State Protests Against New AP Civics Course

High school students in Colorado walked out of their classrooms in protest of proposed changes to the Advanced Placement history curriculum. 

The protest was "sparked by a resolution in August from Jefferson County school board member Julie Williams," according to a recent NPR segment that was reposted to

"When [Williams] heard that conservatives across the country were upset about the new AP history curriculum, she proposed a committee to review the district's courses," the article said. "The resolution stated that AP history classes should promote 'patriotism and ... the benefits of the free-enterprise system' and should not 'encourage or condone civil disorder.'"

"Basically, what I am asking for is for history to be taught complete," Williams said. "So the good, the bad, the ugly, without bias."

The article said the protest "started with 100 students, including Ben Smith from Standley Lake High School, northwest of Denver." Smith said students "don't want their history censored and don't like that the resolution called for promoting the positive aspects of U.S. history."

"The negative parts of American history aren't necessarily unpatriotic," Smith said."We need to know those things so we don't repeat them in the future."
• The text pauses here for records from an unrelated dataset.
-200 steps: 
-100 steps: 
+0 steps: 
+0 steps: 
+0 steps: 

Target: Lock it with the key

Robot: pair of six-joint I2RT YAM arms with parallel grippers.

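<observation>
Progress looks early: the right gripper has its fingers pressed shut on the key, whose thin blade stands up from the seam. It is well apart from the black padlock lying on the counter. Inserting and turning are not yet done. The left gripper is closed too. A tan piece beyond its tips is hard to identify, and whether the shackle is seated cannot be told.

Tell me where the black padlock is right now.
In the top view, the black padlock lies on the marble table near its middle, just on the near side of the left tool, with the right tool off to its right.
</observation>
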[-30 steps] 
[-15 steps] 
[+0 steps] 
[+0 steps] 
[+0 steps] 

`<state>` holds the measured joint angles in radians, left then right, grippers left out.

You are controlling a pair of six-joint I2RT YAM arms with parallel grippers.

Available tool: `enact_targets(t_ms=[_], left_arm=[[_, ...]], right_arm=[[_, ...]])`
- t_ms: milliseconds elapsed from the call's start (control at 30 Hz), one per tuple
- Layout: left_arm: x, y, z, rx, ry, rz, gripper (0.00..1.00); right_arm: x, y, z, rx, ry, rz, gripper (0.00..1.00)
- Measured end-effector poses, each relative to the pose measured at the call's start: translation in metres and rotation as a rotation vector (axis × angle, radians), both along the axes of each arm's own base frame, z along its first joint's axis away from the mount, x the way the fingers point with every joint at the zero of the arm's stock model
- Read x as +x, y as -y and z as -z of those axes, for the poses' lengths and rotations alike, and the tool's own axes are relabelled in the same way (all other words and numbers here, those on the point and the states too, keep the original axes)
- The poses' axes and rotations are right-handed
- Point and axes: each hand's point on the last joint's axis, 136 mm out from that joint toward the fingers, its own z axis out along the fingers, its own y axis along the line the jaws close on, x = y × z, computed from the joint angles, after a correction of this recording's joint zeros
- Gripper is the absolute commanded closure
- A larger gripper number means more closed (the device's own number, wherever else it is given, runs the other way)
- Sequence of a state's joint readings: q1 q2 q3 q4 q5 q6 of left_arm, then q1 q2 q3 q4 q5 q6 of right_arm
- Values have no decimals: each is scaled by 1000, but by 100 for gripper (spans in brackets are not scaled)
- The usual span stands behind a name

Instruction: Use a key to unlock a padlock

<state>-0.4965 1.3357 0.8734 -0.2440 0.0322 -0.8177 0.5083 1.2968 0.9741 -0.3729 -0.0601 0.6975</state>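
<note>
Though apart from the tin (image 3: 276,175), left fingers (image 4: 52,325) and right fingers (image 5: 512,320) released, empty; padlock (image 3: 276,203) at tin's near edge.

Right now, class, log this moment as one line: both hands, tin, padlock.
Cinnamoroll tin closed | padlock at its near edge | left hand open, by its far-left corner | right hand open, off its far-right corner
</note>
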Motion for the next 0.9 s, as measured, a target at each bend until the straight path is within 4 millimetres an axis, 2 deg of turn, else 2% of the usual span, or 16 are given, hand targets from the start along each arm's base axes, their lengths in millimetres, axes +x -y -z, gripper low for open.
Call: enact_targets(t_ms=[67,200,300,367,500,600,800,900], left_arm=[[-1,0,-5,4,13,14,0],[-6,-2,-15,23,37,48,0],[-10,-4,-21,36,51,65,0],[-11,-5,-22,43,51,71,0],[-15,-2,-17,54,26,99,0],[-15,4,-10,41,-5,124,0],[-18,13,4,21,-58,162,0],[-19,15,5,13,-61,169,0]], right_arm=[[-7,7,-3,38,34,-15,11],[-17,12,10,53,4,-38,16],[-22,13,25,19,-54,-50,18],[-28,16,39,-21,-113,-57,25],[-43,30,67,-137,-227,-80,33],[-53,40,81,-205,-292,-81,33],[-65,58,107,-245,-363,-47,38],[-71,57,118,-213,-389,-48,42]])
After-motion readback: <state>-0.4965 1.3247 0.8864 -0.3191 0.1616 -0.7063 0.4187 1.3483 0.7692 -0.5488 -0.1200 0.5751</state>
The AP History course "aims to to de-emphasize rote memorization and instead develop critical thinking skills," the article said. "But some conservatives say there's an anti-American bias.

Larry Krieger, a retired New Jersey high school teacher, said the new materials "don't mention events like D-Day or key historical characters."

"The founders are not discussed," he said. "Ben Franklin: not there. James Madison: not there."

Teachers in Colorado, however, will not leave D-Day or the nation's founders out of the curriculum, said Fred Anderson, a history teacher at the University of Colorado who helped write the new framework.

"These are usually the very best teachers in a school. You don't have to tell them to talk about Wilson and Madison, and Franklin and Washington at the Constitutional Convention — they do that," he said. "They would find it incredibly condescending to be directed at that level, so the absence of mention is not in any sense an exclusion — and it's a misconception, I think, about the framework that that's the case."